Composite Shafts in Torsion

Q. A shaft is subjected to a bending moment M and a torque T. The equivalent bending moment $M_{eq}$ on the shaft is given by

1. $\frac{M+\sqrt{M^2+T^2}}{4}$
2. $\frac{M-\sqrt{M^2+T^2}}{4}$
3. $\frac{M-\sqrt{M^2+T^2}}{2}$
4. $\frac{M+\sqrt{M^2+T^2}}{2}$

Q. A shaft of diameter 'd' is subjected to bending moment M and twisting moment T. The developed principal stress will be

1. $\pm \frac{16}{\pi d^3}\sqrt{M^2+T^2}$
2. $\frac{16}{\pi d^3}(M\pm \sqrt{M^2+T^2})$
3. $\frac{16}{\pi d^3}(T\pm \sqrt{M^2+T^2})$
4. $\frac{16}{\pi d^3}\sqrt{M^2+T^2}\pm M$

Q. A solid shaft of diameter d and length L is fixed at both the ends. A torque, $T_0$ is applied at a distance L/4 from the left end as shown in the figure given below.

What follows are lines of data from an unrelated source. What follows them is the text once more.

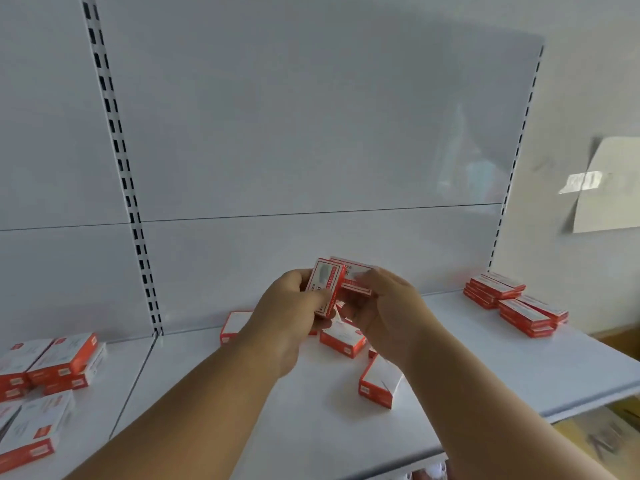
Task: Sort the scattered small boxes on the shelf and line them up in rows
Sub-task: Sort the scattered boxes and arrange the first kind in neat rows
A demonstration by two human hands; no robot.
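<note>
While both hands are up off the shelf, here's the state:

held boxes: two small red-and-white boxes; one (pixel 325 289) tilted on edge in the left hand, the other (pixel 353 277) lying flatter, just behind it, in the right hand. The two overlap or touch; can't tell which.
left hand (pixel 287 306): fingers curled round the near box, thumb on its long side.
right hand (pixel 384 306): fingers wrapped on the far box; fingertips partly hide the label.
loose boxes: one (pixel 343 339) directly under the hands, one (pixel 379 382) below the right wrist, one (pixel 233 325) peeking out behind the left hand. All at odd angles.
done stack (pixel 516 304): far right of the right hand, layered in neat piles near the shelf (pixel 311 427) end.
other boxes (pixel 52 362): far left of the left forearm, on the next bay, loosely grouped.
handling: looks like light, stiff card; glossy faces probably slippery. Best pinched across the long edges, not the flat faces. Corners likely dent if squeezed.
next: square the pair together, then probably set them with the right-hand piles.
</note>
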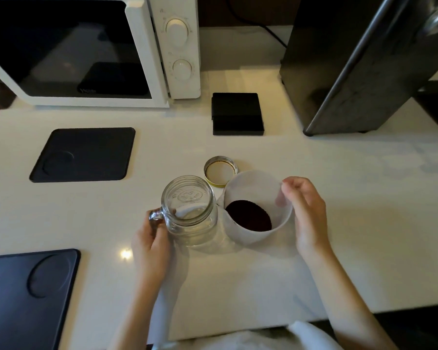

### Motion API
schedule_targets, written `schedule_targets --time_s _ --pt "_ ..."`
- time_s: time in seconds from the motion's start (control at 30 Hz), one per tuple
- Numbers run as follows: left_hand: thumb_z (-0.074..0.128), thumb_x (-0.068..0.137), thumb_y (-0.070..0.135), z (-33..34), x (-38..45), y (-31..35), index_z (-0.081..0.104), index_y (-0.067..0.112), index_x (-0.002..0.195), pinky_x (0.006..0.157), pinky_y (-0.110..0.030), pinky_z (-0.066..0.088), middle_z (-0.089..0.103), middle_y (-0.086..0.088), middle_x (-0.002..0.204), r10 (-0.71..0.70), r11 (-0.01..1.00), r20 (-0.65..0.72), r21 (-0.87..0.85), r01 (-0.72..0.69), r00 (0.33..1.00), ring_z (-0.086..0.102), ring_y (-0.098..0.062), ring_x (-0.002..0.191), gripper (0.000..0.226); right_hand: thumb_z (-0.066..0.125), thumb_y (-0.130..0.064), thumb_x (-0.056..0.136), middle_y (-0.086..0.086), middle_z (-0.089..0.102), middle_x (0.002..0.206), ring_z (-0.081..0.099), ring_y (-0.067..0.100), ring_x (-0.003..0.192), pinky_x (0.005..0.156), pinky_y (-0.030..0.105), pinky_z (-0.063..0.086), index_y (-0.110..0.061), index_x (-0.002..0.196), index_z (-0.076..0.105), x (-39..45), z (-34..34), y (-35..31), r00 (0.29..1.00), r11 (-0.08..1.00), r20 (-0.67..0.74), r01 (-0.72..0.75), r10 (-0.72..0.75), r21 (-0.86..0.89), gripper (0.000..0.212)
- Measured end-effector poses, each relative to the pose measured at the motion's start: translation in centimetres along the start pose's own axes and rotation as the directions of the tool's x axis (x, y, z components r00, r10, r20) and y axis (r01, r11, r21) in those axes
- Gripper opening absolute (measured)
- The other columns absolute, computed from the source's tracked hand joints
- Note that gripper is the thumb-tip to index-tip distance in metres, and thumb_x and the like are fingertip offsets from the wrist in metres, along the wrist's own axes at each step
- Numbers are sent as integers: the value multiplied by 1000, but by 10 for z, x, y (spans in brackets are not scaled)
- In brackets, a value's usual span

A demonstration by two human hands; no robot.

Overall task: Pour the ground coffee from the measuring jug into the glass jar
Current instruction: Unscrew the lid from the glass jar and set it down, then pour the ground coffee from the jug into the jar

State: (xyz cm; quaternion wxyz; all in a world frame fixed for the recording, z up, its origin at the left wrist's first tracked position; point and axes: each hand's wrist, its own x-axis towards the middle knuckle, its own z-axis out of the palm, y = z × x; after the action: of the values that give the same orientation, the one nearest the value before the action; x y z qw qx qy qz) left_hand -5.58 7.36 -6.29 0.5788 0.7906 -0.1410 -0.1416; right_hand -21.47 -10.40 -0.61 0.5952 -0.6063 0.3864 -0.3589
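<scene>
A clear glass jar (190,210) with a side handle stands upright and open on the white counter, nothing visible inside. My left hand (151,245) grips its handle on the left. Touching the jar's right side is a translucent white measuring jug (257,188), slightly tilted, with dark ground coffee (248,215) in its bottom. My right hand (306,213) holds the jug by its right rim and wall. The jar's metal lid (220,171) lies upside down just behind both.
A white microwave (91,49) stands at the back left and a tall dark appliance (359,64) at the back right, with a small black scale (237,113) between them. Dark mats lie at the left (84,154) and near left (25,296). The counter edge (238,329) runs close to me.
</scene>
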Motion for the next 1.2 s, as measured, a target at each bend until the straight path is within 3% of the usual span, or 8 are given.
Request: schedule_targets --time_s 0.1,0.17,0.23,0.43,0.67,0.83,0.97,1.2 --pt "46 72 18 -7 -1 13 61 32 79 69 -30 48 67 24 67 1 1000 29 -27 0 1000 58 -4 68 21 59 -43 68 -5 52 61 46 10 63 56 13 37 -11 68 51 -1 3 2 999 999 -46 -9 11 35 33" --pt "42 68 15 -12 -7 28 58 30 80 63 -12 43 66 25 69 59 993 27 -107 -56 998 55 7 65 25 58 -46 68 12 41 64 37 18 62 53 18 33 0 63 41 -4 4 3 998 999 -58 -15 17 49 50" --pt "41 66 20 -15 -11 39 60 27 80 66 -7 40 67 24 72 116 975 20 -190 -111 993 56 8 72 25 58 -48 68 12 35 68 30 22 64 55 28 27 5 63 36 -6 6 4 996 996 -76 -36 42 85 57" --pt "44 68 37 -8 2 42 56 25 57 60 -27 31 53 13 52 58 957 30 -286 -47 998 41 -6 58 21 63 -46 63 11 29 68 25 26 66 58 34 21 3 61 30 -8 11 3 984 978 -135 -90 117 190 59" --pt "43 86 10 1 6 38 52 21 37 43 -14 29 44 13 38 -11 883 106 -465 59 994 37 -1 40 51 71 -36 54 5 28 66 29 22 66 61 33 26 -14 62 24 0 10 4 970 916 -101 -173 223 362 52" --pt "65 75 40 -6 11 42 49 23 38 51 -30 21 39 14 40 39 875 236 -478 81 971 34 -4 43 43 69 -30 59 7 44 64 46 20 63 58 27 39 -16 62 44 19 0 -15 989 925 -24 -131 149 356 28" --pt "55 76 27 0 9 56 39 23 33 43 -15 23 31 15 37 36 899 241 -432 74 970 25 -4 40 46 73 -41 61 15 32 67 34 26 71 70 36 32 -19 54 38 39 -5 -46 999 978 34 19 -27 209 42" --pt "63 78 26 12 6 79 30 22 34 42 -19 17 23 13 39 6 953 181 -300 50 983 20 -7 41 55 59 -41 77 1 39 54 40 12 60 63 32 32 -7 56 41 65 1 -95 931 934 234 321 -281 -154 44"
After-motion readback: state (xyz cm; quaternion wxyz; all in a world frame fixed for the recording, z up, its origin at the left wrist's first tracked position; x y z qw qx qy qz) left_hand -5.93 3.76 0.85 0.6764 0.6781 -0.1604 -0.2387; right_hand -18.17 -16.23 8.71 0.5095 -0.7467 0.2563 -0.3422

The maximum shear stress in the shaft is

1. $\frac{16T_0}{\pi d^3}$
2. $\frac{12T_0}{\pi d^3}$
3. $\frac{8T_0}{\pi d^3}$
   
4. $\frac{4T_0}{\pi d^3}$
   

Q. A circular shaft shown in the figure is subjected to torsion T at two points A & B. The torsional rigidity of portions CA & BD is $G{J}_1$ and that of portion AB is $G{J}_2$. The rotations of shaft at points A and B are ${\theta }_1$&${\theta }_2$. The rotation ${\theta }_1$ is

1. $\frac{TL}{G{J}_1+G{J}_2}$
2. $\frac{TL}{G{J}_1}$
3. $\frac{TL}{G{J}_2}$
4. $\frac{TL}{G{J}_1-G{J}_2}$

Q. Two shafts AB and BC, of equal length and diameters d and 2d, are made of the same material. They are joined at B through a shaft coupling, while the ends A and C are built-in(cantilevered). A twisting moment T is applied to the coupling. If $T_A$ and $T_C$ represent the twisting moments at the ends A and C, respectively, then

1. $T_C=T_A$
2. $T_C=8T_A$
3. $T_C=16T_A$
4. $T_A=16T_C$

Q. The compound shaft shown is built-in at the two ends. It is subjected to a twisting moment T at the middle. What is the ratio of the reaction torques $T_1$ and $T_2$ at the ends?

1. $\frac{1}{16}$
2. $\frac{1}{8}$
3. $\frac{1}{4}$
4. $\frac{1}{2}$

Q. A bar of circular cross section is clamped at ends P and Q as shown in the figure. A torsional moment T = 150 Nm is applied at a distance of 100 mm from end P. The torsional reactions $T_P$, $T_Q$ in Nm at the ends P and Q respectively are

1. (50, 100)
2. (75, 75)
3. (100, 50)
4. (120, 30)